The study revealed several key findings: 1. **High Individuality of Lipid Signatures:** Lipid signatures were highly individualized, with substantial inter-individual differences observed, particularly among triacylglycerols (TAGs), sphingomyelins (SMs), hexosylceramides (HCERs), and cholesterol esters (CEs). 2. **Lipid-Clinical Measure Associations:** WGCNA identified lipid modules strongly associated with clinical measures. Modules enriched in ceramides (CERs) and PEs, as well as small and large TAGs, showed positive associations with T2D markers, inflammatory markers, and negative associations with HDL levels. Conversely, a module enriched in phosphatidylethanolamines with alkenyl ether (PE-P) and alkenyl ether substituent containing PEs (PE-O) correlated with higher HDL and lower fasting insulin. 3. **Lipidome Disruption in IR:** Individuals with IR exhibited distinct lipid signatures, with increased levels of TAGs, DAGs, and subsets of CERs. Ether-linked PEs (PE-P), in contrast, were associated with lower SSPG levels, suggesting a potential link between oxidative stress, inflammation, and IR. Lipid-clinical measure associations also differed significantly between IR and IS groups. 4. **Dynamic Lipidome Changes During Viral Infections:** Significant lipidome changes were observed during respiratory viral infections (RVIs), with alterations in various subclasses, including ether-linked PEs and TAGs containing saturated fatty acids (SFAs). Distinct temporal patterns were identified, suggesting shifts in energy metabolism and inflammation resolution. IR/IS status also modulated the response to infections. 5. **Age-Associated Lipidome Changes:** Most lipid subclasses increased with age, notably CERs, SMs, LPCs, and CEs. Ageing was accompanied by increased SFAs and MUFAs, and reduced PUFAs and omega-3 FAs. IR accelerated ageing-related lipid changes. Sex dimorphism was also evident. 6. **Cytokine-Lipidome Networks:** Many significant associations were observed between lipids and cytokines/chemokines. TAGs showed strong positive associations with GM-CSF and leptin, while lyso-species of PEs and PCs showed fewer and less central roles. FA composition influenced these associations. LPCs exhibited both pro- and anti-inflammatory associations, depending on context.

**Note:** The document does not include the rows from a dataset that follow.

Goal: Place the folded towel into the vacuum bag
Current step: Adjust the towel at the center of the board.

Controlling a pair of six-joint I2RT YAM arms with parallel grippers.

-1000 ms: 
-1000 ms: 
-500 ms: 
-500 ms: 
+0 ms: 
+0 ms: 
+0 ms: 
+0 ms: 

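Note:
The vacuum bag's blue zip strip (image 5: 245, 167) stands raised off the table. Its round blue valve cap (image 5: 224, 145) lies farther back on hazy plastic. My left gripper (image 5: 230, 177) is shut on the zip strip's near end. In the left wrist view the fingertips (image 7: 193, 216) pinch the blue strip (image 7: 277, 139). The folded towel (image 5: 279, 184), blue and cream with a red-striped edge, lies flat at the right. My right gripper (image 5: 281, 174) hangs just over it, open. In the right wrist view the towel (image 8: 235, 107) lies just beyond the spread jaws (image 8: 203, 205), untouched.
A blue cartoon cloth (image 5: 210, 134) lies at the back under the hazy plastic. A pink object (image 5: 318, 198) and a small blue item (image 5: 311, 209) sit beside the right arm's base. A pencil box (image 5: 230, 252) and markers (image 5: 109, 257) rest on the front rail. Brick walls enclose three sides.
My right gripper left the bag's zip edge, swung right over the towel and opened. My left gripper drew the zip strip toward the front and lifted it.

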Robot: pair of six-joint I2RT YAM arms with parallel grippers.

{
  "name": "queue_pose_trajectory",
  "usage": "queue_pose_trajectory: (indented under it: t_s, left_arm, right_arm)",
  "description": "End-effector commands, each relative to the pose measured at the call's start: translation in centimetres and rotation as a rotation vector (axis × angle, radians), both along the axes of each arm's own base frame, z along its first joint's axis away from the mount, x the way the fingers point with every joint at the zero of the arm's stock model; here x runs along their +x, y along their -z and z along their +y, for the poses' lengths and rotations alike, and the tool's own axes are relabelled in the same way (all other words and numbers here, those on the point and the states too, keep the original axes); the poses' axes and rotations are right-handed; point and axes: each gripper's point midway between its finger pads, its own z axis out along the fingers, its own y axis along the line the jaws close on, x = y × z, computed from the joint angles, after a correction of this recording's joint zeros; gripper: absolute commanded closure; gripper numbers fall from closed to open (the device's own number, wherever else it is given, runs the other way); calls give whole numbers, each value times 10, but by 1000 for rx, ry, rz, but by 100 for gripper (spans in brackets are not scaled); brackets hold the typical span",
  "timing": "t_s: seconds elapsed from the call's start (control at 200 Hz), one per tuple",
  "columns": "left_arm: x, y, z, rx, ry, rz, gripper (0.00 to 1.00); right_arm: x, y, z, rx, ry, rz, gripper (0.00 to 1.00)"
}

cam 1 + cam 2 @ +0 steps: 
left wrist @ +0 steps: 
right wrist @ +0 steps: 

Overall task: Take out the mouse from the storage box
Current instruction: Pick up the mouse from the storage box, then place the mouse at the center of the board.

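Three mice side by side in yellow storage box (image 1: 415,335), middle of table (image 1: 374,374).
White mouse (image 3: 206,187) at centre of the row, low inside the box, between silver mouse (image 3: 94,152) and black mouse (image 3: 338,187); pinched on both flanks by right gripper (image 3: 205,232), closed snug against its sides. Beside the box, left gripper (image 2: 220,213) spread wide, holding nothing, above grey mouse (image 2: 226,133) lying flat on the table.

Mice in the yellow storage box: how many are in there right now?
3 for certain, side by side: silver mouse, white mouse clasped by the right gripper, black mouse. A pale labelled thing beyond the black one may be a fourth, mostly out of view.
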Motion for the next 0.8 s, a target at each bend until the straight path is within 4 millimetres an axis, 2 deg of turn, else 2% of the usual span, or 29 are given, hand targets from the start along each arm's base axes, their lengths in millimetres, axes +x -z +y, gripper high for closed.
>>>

This study significantly advances our understanding of the human lipidome and its dynamic role in health and disease. The findings highlight the importance of considering the entire lipidome, rather than focusing solely on conventional clinical lipid profiles, for a comprehensive assessment of metabolic health. The identification of highly individualized lipid signatures underscores the potential for personalized medicine approaches in the prevention and treatment of metabolic disorders. The associations between specific lipid subclasses and clinical measures, particularly in the context of IR and viral infections, offer promising avenues for biomarker discovery and therapeutic interventions. The intricate cytokine-lipidome networks provide further mechanistic insights into immune regulation and inflammation.

This large-scale longitudinal study provides a comprehensive characterization of dynamic lipidome changes associated with health, disease, and aging. The findings reveal highly individualized lipid signatures, identify key lipids associated with clinical measures and disease states, and uncover intricate cytokine-lipidome networks. This work highlights the potential of targeted lipidomics for biomarker discovery and personalized interventions in metabolic health, inflammation, and aging. Future research should focus on exploring the mechanistic roles of identified lipids and developing targeted interventions based on these findings.

While this study is comprehensive, several limitations should be considered. The cohort, although diverse, was biased towards middle-aged, highly educated participants from Northern California. Some analyses were based on smaller sample sizes. The lipidomics pipeline, while comprehensive, did not resolve all lipid molecular identities. The study used descriptive rather than predictive models. Finally, correlations do not imply causality, and lifestyle factors could also influence the findings.